• [EXERCISE]: Using the listing below, report each line holding the string "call".

• [DATASET EXTRACT]:
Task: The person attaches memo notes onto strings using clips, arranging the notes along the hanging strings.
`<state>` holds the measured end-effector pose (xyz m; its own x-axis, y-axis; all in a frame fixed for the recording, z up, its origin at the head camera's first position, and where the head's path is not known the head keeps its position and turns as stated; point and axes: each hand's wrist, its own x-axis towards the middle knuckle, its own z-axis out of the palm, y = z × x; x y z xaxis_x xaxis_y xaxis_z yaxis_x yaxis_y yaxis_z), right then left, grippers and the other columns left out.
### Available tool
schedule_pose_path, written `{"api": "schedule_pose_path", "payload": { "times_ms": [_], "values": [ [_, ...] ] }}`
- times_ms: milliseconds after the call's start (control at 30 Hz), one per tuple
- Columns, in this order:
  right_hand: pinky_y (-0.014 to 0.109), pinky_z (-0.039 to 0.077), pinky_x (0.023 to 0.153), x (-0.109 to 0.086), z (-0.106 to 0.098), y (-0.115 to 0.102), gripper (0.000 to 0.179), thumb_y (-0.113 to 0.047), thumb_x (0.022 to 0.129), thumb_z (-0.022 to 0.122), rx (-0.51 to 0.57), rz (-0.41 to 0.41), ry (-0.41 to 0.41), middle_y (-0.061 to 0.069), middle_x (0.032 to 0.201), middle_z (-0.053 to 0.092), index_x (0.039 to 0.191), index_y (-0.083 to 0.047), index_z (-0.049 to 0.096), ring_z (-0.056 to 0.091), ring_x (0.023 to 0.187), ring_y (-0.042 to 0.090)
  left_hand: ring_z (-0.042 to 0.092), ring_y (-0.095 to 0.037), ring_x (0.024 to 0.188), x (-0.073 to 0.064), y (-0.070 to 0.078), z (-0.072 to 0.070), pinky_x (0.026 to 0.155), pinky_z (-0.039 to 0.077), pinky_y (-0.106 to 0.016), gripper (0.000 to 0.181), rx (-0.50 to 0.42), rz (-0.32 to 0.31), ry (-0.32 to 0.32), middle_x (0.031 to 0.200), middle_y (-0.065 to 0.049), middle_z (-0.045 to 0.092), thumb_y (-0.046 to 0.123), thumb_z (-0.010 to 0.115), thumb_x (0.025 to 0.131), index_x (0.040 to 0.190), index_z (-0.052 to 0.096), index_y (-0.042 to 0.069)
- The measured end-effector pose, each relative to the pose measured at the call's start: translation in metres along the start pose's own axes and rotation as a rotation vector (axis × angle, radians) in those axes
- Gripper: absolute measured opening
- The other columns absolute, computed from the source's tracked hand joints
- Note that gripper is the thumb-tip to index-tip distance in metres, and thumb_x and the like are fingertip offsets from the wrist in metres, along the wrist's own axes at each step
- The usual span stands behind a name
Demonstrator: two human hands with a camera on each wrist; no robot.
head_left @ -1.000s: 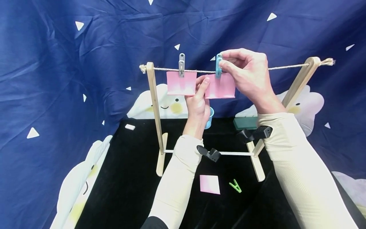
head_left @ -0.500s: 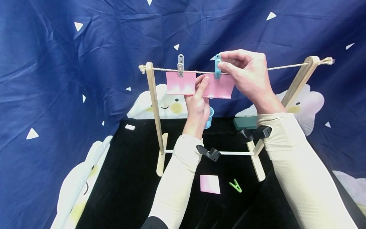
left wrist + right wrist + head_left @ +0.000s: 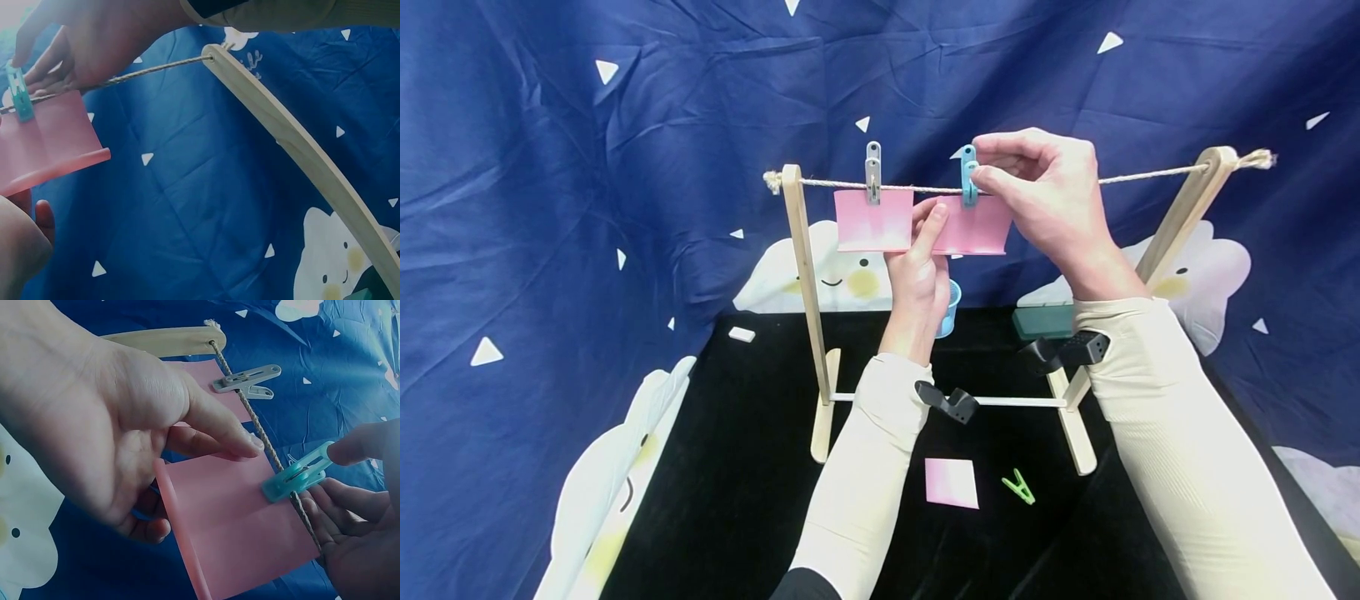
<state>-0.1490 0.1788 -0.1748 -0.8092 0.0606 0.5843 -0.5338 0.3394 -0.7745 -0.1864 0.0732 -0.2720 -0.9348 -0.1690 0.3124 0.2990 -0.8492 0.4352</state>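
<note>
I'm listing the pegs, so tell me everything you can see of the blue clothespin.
The blue clothespin looks like translucent plastic, with two arms, a hole near its top and a small spring. It stands roughly upright across the rope, its lower end over the upper edge of a pink sheet. The right hand pinches its upper part.

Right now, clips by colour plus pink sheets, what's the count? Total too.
Grey clip: 1, on the rope
Blue clip: 1, at the rope, pinched by the right hand
Green clip: 1, on the black cloth
Pink sheets: 3, two up at the rope, one on the cloth
Total: 6
</note>
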Motion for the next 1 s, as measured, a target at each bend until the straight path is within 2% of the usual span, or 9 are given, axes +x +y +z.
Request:
{"api": "schedule_pose_path", "payload": {
  "times_ms": [200, 500, 800, 1000],
  "values": [
    [0.013, 0.052, 0.073, 0.0001, -0.0002, -0.0001, 0.029, -0.004, 0.084, 0.076, -0.010, -0.006, 0.005, -0.024, 0.083, 0.071, 0.112, 0.003, 0.074, 0.069, 0.076, -0.003, 0.068, -0.009, 0.084, 0.0002, -0.0011, -0.0016, 0.082, 0.054, -0.024, 0.033, 0.008, -0.001, -0.004, 0.085, 0.009, 0.074, -0.012, 0.055, 0.092, 0.098, 0.067, 0.019],
    [0.013, 0.052, 0.075, -0.0005, -0.0005, -0.0020, 0.028, -0.003, 0.085, 0.075, -0.004, -0.026, 0.016, -0.022, 0.084, 0.071, 0.112, 0.003, 0.074, 0.069, 0.078, -0.001, 0.068, -0.010, 0.088, -0.0009, -0.0013, -0.0050, 0.089, 0.050, -0.024, 0.033, 0.018, 0.004, -0.012, 0.084, 0.009, 0.075, -0.011, 0.055, 0.092, 0.093, 0.071, 0.019],
    [0.014, 0.055, 0.078, -0.0006, -0.0006, -0.0035, 0.026, 0.000, 0.085, 0.073, 0.067, -0.039, 0.039, -0.014, 0.086, 0.074, 0.110, 0.004, 0.074, 0.072, 0.080, 0.002, 0.066, -0.008, 0.080, -0.0021, -0.0037, -0.0073, 0.082, 0.052, -0.022, 0.033, 0.023, -0.033, 0.007, 0.080, 0.007, 0.072, -0.010, 0.057, 0.092, 0.086, 0.075, 0.017],
    [0.015, 0.056, 0.078, -0.0008, -0.0013, -0.0040, 0.024, 0.002, 0.085, 0.072, 0.071, -0.063, 0.063, -0.017, 0.085, 0.074, 0.109, 0.005, 0.074, 0.072, 0.081, 0.002, 0.067, -0.008, 0.078, -0.0029, -0.0053, -0.0099, 0.075, 0.052, -0.021, 0.028, 0.027, -0.067, 0.019, 0.083, 0.005, 0.072, -0.008, 0.058, 0.092, 0.088, 0.073, 0.016]
  ]
}}
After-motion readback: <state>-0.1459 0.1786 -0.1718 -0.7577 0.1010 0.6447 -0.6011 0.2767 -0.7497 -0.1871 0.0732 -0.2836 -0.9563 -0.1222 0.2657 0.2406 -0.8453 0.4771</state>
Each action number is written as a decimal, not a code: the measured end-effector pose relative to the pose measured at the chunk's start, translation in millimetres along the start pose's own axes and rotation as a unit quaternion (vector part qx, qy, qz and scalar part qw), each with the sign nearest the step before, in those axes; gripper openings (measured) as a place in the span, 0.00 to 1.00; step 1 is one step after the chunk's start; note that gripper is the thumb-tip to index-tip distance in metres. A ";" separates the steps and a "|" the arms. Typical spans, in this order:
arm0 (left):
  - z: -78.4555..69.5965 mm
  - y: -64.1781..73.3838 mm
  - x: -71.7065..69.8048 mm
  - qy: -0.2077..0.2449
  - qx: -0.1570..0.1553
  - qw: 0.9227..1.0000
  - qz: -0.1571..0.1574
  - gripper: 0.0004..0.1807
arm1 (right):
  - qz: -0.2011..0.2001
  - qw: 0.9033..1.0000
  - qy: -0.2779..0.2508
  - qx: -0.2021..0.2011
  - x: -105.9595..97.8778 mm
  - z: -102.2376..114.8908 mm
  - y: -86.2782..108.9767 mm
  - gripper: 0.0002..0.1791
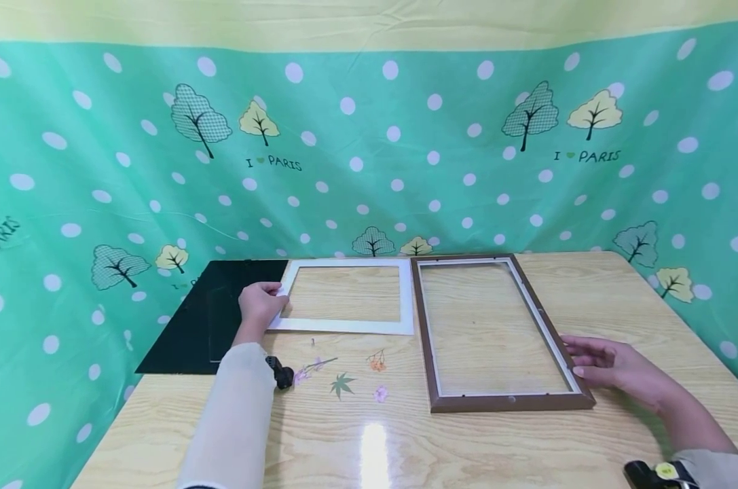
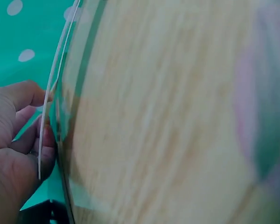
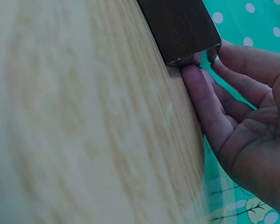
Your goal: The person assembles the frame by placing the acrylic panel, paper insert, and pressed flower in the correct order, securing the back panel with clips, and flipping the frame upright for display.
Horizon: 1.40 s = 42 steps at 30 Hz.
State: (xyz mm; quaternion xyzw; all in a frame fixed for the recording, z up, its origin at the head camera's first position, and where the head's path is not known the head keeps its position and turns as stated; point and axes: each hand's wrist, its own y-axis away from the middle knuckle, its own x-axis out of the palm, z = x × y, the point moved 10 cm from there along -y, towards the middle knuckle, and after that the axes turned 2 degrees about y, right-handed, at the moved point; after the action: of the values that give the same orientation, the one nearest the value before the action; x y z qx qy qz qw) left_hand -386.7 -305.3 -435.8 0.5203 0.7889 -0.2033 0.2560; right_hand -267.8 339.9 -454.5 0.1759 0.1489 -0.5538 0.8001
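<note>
The mat (image 1: pixel 344 326), left of centre, is pinched by the fingers of the left hand (image 1: pixel 259 307); the frame (image 1: pixel 481 405), right of centre, looks gripped by those of the right hand (image 1: pixel 616 367); if the mat's dragged low, the flowers (image 1: pixel 381 394), lower centre, could easily get snagged and scattered.

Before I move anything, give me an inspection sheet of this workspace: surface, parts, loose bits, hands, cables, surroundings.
Surface: wood-grain table, with a bright reflection near the person's side.
Parts: brown frame to the right of the white mat; black panel to the left.
Clutter: green leaf, pink flower, orange sprig and purple sprig lie loose on the near side of the white mat.
Left hand: pinches the white mat's left side.
Right hand: grips the brown frame's right side.
Cables: nothing seen.
Surroundings: green polka-dot cloth with tree prints behind the table.
</note>
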 end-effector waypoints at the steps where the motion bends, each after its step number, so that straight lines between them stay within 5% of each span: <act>1: -0.5 0.3 -1.4 0.012 -0.005 1.000 -0.005 0.19 | 0.000 1.000 0.000 -0.001 0.1 -0.4 -0.1 0.34; 9: -6.5 3.0 -13.3 0.083 -0.021 0.996 -0.026 0.23 | -0.005 1.000 0.002 -0.005 0.2 -0.6 0.0 0.34; 16: -17.4 5.1 -17.9 0.142 -0.027 0.989 0.013 0.24 | -0.006 1.000 0.003 -0.004 0.0 -1.8 0.0 0.34; 22: -31.0 11.6 -24.5 0.229 -0.036 0.972 0.042 0.22 | -0.003 1.000 -0.003 -0.008 0.4 -2.4 0.0 0.33; 28: -49.3 21.1 -37.0 0.290 -0.036 0.956 0.031 0.21 | -0.002 1.000 -0.007 -0.001 0.3 -2.9 0.4 0.33; 33: -63.9 34.8 -46.0 0.355 -0.024 0.934 0.026 0.25 | 0.000 1.000 -0.010 -0.001 -0.1 -3.6 1.4 0.33; 42: -83.0 62.5 -56.7 0.384 0.000 0.922 0.044 0.29 | 0.002 1.000 -0.011 -0.013 0.1 -1.9 1.6 0.32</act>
State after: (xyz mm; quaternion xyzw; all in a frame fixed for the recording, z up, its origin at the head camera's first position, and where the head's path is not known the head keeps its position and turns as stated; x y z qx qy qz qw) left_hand -326.3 -273.8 -339.0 0.5930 0.8027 0.0238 -0.0579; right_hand -266.3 341.2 -456.0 0.1596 0.1467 -0.5519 0.8053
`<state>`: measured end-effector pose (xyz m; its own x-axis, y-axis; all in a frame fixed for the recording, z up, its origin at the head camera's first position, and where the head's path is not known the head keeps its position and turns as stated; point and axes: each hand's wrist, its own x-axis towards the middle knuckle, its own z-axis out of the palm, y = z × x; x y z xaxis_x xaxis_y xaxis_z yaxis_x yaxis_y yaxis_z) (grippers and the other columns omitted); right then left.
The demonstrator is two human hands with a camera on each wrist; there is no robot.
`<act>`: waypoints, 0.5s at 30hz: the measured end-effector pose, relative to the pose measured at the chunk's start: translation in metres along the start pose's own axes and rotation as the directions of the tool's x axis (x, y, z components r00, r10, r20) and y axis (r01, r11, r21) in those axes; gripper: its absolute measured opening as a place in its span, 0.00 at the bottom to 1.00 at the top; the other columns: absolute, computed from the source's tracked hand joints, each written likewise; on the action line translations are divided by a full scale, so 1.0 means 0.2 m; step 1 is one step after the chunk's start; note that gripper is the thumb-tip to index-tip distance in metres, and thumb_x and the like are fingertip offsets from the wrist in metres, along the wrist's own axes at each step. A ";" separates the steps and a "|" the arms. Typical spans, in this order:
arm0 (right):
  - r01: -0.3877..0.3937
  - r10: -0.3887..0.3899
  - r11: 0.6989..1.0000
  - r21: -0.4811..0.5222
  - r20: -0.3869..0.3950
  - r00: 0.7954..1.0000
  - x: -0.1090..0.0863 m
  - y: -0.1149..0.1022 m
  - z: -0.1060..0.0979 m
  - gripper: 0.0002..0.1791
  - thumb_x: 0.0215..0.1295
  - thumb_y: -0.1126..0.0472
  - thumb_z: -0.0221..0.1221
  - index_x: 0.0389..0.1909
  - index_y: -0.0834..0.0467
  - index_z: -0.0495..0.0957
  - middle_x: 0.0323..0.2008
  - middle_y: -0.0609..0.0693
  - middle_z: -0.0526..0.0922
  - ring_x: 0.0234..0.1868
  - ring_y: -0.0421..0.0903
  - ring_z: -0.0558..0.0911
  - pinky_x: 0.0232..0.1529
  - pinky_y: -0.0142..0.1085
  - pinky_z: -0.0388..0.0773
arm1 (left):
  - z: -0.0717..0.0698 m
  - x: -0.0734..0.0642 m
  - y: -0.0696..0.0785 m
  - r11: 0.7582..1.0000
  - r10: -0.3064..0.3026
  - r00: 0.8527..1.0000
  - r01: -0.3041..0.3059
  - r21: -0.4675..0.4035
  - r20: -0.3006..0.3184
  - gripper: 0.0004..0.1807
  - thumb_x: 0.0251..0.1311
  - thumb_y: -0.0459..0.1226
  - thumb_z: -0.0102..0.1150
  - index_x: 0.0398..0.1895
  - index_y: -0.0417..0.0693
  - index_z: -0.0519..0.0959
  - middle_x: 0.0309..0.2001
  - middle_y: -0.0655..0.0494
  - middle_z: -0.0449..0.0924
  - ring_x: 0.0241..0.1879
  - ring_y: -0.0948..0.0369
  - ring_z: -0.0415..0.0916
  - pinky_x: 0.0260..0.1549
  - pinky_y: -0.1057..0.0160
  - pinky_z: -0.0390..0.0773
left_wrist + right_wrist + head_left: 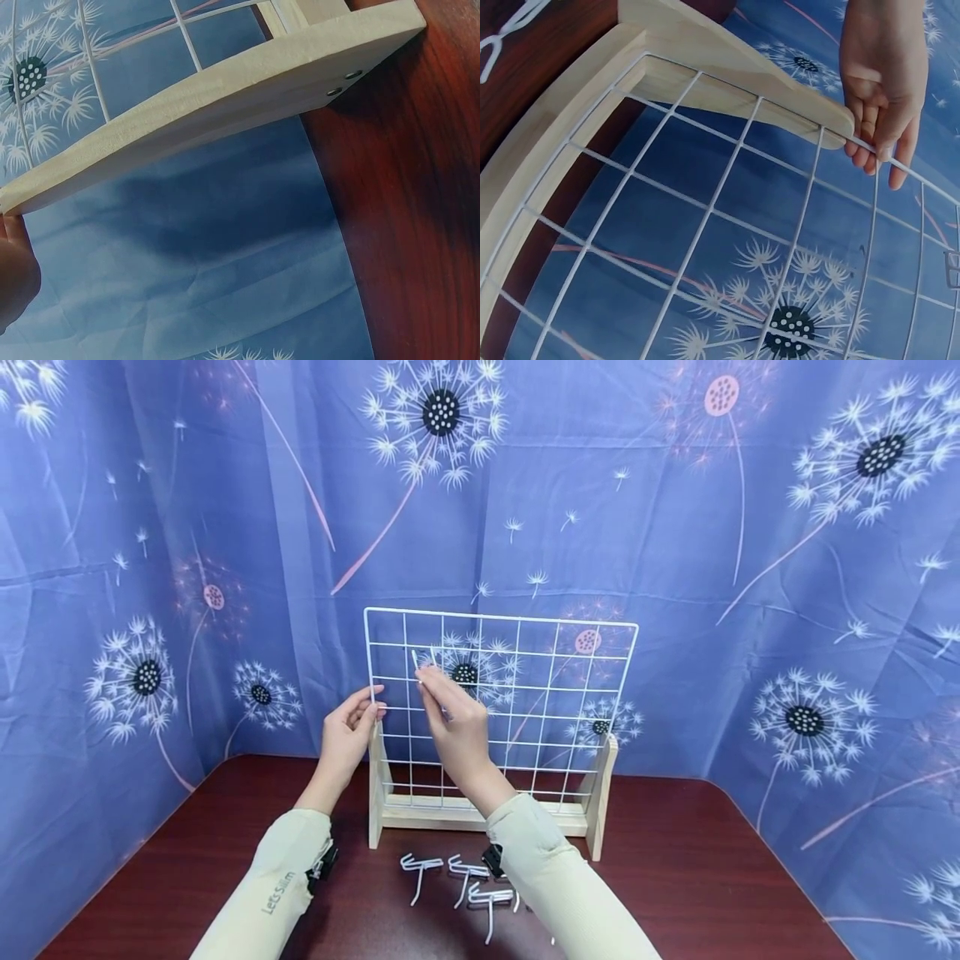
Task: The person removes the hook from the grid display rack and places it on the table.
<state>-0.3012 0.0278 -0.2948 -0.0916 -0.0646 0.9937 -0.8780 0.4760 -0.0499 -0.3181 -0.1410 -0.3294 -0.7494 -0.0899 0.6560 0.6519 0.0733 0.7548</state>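
A white wire grid panel (502,617) stands upright in a pale wooden stand (442,818). My left hand (345,733) pinches the panel's left edge wire, just above the stand's side post; in the right wrist view the thumb and fingers of that hand (885,97) lie around the wire. Up near the panel's upper left squares, my right hand (461,727) pinches a small white wire hook (415,660), its prongs showing above the fingertips. Part of this hook (952,268) also shows at the right wrist view's edge, overlapping the grid; the rest is hidden.
Several white hooks (491,896) lie on the dark red table (675,860) in front of the stand, some partly behind my right forearm. A blue curtain (570,543) with dandelion prints hangs behind and at both sides.
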 end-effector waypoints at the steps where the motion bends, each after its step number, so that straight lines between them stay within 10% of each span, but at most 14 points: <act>1: 0.005 -0.005 1.000 -0.004 0.006 1.000 -0.01 0.00 -0.01 0.11 0.60 0.72 0.62 0.44 0.67 0.83 0.45 0.60 0.84 0.50 0.52 0.83 0.58 0.33 0.76 | 0.00 0.00 0.00 1.000 -0.003 1.000 0.003 0.000 -0.002 0.16 0.65 0.23 0.50 0.55 0.25 0.74 0.40 0.25 0.78 0.33 0.72 0.79 0.41 0.71 0.82; 15: 0.108 -0.106 0.993 -0.044 0.045 0.993 -0.06 0.01 -0.11 0.12 0.58 0.73 0.64 0.44 0.68 0.83 0.44 0.60 0.85 0.47 0.51 0.84 0.54 0.33 0.79 | 0.00 0.00 -0.02 1.000 -0.007 1.000 0.007 -0.014 -0.001 0.16 0.65 0.22 0.50 0.55 0.25 0.74 0.40 0.23 0.77 0.33 0.74 0.79 0.43 0.68 0.82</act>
<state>-0.2914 0.0491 -0.3039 -0.0189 -0.1546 0.9878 -0.8615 0.5039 0.0624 -0.3209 -0.1418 -0.3314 -0.7538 -0.0918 0.6506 0.6482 0.0585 0.7592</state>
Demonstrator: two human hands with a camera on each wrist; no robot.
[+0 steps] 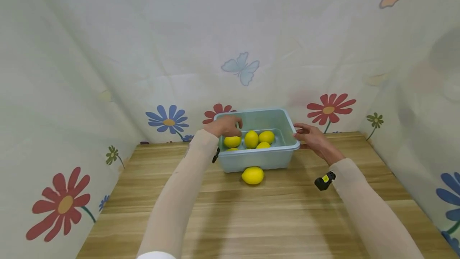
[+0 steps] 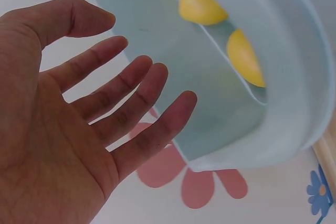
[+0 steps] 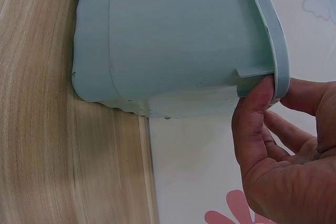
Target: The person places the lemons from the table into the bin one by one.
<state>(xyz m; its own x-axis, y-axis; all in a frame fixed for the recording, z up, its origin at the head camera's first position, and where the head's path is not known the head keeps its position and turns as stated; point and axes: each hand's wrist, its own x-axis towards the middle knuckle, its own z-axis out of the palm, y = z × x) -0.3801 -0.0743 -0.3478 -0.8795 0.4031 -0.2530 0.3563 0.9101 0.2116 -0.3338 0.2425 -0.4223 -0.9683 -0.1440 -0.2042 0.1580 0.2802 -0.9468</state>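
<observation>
A light blue plastic bin (image 1: pixel 266 160) stands at the back of the table with several yellow lemons (image 1: pixel 251 139) inside. Over its left side hovers my left hand (image 1: pixel 228 126); in the left wrist view its fingers (image 2: pixel 142 135) are spread and relaxed, holding nothing. My right hand (image 1: pixel 312 138) pinches the bin's right rim, with the thumb and fingers on either side of the edge in the right wrist view. One more lemon (image 1: pixel 253 175) lies on the table, just in front of the bin's front wall. The front wall partly hides the nearest lemons inside.
The wood-grain table (image 1: pixel 258 219) runs back to a pale cloth wall (image 1: pixel 172 71) printed with flowers and butterflies. Similar cloth hangs along the left and right sides. A small black device (image 1: pixel 324 181) is worn on my right wrist.
</observation>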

• [YOUR SOLUTION]:
- times_ms: milliseconds after the call's start (control at 30 Hz), one per tuple
- The measured end-effector pose, each relative to the pose measured at the call's start: translation in metres along the start pose's own axes and rotation as a rotation vector (axis × angle, radians) in those axes

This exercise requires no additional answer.